REQUIRED WORK —
Output every line of the data exactly as it appears.
———
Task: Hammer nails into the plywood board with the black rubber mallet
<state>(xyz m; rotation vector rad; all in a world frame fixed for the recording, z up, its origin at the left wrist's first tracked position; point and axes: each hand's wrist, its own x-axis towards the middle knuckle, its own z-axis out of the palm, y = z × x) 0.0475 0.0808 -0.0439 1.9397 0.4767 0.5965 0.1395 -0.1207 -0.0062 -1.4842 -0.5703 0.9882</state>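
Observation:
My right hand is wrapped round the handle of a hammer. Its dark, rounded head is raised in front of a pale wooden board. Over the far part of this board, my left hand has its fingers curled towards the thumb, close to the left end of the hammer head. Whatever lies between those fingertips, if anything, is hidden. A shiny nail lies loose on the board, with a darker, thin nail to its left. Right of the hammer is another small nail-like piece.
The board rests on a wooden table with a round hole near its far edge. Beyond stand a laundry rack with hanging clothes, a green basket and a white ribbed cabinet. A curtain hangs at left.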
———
SOLUTION FOR THIS PROBLEM —
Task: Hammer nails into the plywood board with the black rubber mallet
<state>(xyz m; rotation vector rad; all in a world frame fixed for the recording, z up, its origin at the left wrist's first tracked position; point and axes: each hand's wrist, its own x-axis towards the middle knuckle, its own z-axis out of the palm, y = z × x) 0.0475 0.0808 -0.0439 1.9397 0.4767 0.5965 0.1395 -0.1207 -0.0062 -1.4842 -0.5703 0.9882</state>
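Observation:
My right hand is wrapped round the handle of a hammer. Its dark, rounded head is raised in front of a pale wooden board. Over the far part of this board, my left hand has its fingers curled towards the thumb, close to the left end of the hammer head. Whatever lies between those fingertips, if anything, is hidden. A shiny nail lies loose on the board, with a darker, thin nail to its left. Right of the hammer is another small nail-like piece.
The board rests on a wooden table with a round hole near its far edge. Beyond stand a laundry rack with hanging clothes, a green basket and a white ribbed cabinet. A curtain hangs at left.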

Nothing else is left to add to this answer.